San Angeles’ Unique Built Environment

The border of Anaheim and Garden Grove. (Photo by Brianne Lucchesi)

Whenever I leave the megacity of San Angeles, or better known as the Greater LA Area, I am struck by how unique it is. The unending expanse of built up city, from Camp Pendleton in the south up to the Angeles National Forest in the north, is unlike any human geography anywhere else in the world.

Taking the train out of Manhattan and up to Buffalo on Monday, I was amazed at how much time we spent rolling through forests and farmland. It took no time at all to get off the island and through Yonkers. From there, the landscape was dotted by towns and small cities, each one separate and distinct. These were not just distinctions based on subtle changes to the public rights of way, but true separation between where one town ends and the next begins. The same has been true in Florida and Oklahoma and Massachusetts and Washington and North Carolina. It’s even true in San Diego and the Bay Area. Southern California is the only place where every city abuts its neighbors without any separation.

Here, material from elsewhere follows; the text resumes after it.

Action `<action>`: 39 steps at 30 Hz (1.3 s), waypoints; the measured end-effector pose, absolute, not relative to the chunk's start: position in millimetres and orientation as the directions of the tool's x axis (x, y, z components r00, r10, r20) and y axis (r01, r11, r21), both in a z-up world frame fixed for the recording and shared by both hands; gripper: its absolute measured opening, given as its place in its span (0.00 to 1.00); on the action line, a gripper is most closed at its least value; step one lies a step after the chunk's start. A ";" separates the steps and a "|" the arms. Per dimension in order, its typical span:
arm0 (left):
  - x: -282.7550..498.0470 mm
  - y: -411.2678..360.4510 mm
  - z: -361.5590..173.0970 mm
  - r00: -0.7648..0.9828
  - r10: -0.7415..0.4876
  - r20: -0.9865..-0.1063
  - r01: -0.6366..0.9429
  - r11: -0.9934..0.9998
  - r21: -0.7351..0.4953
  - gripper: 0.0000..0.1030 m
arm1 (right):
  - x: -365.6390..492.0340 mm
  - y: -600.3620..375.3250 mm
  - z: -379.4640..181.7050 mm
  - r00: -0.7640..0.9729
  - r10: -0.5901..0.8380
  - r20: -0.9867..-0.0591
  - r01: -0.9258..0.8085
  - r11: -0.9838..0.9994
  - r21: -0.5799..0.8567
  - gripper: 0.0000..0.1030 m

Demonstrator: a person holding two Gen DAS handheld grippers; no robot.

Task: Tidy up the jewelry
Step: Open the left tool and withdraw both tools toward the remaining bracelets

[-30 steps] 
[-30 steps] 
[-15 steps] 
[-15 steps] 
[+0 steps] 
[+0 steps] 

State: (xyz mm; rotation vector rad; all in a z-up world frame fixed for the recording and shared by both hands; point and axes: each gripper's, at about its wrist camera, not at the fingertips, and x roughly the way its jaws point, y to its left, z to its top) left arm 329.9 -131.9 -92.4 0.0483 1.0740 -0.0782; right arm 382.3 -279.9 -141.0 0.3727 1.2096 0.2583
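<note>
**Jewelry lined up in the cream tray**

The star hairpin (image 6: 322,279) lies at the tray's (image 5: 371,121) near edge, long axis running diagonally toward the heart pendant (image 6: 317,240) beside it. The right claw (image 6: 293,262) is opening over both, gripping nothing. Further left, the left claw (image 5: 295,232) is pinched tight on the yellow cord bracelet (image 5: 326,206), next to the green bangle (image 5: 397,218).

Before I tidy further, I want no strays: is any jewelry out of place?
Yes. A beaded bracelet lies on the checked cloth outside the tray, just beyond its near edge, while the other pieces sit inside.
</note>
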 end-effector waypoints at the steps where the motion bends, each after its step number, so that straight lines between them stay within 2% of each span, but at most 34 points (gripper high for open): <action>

So much of the discussion of urban planning, especially transportation planning, feels foreign and no applicable to San Angeles. The simple idea of connecting places with transit and high speed roads, while restricting speeds through places, makes sense in a place like upstate or western New York, but it feels completely nonsensical in Los Angeles. Any given arterial road or intersection in San Angeles is simultaneously a place and not a place. It’s a place to go, and a landscape to drive through.

Planners working in Southern California must translate and adapt the best practices and teachings of urban planning that originate elsewhere to the context of San Angeles. This is not to say that planners can ignore the best practices from elsewhere, but that we must work harder to transform our cities to accommodate planning’s best practices. City builders must focus on building up distinct places that can serve as complete communities, separate from one another, and be connected regionally.

San Angeles’ regional planning authority, SCAG (the Southern California Association of Governments), already identifies regional job centers, many of which are already connected by transit. These areas can be seen as Southern California’s version of the distinct cities and towns found elsewhere. These job centers are the future of San Angeles, and most new development should be focused within their boundaries.

To ensure these areas become the focal points for new development that will transform them into complete communities, local transit service should be provided within each job center, radiating out from the existing regional transit lines provided by Metrolink. Streets and public realm improvements should be made to ensure these areas are walkable and provide transportation options. Building upon these transportation improvements, enough housing should be built to accommodate the job demand in each center, along with all of the necessary neighborhood services like grocery stores and schools.

This would transform San Angeles from being a giant placeless expanse to being a series of distinct places with their own identities and unique personalities. This is not a transformation that can happen overnight, but a half century of consistent progress could lead to a radically transformed Southern California.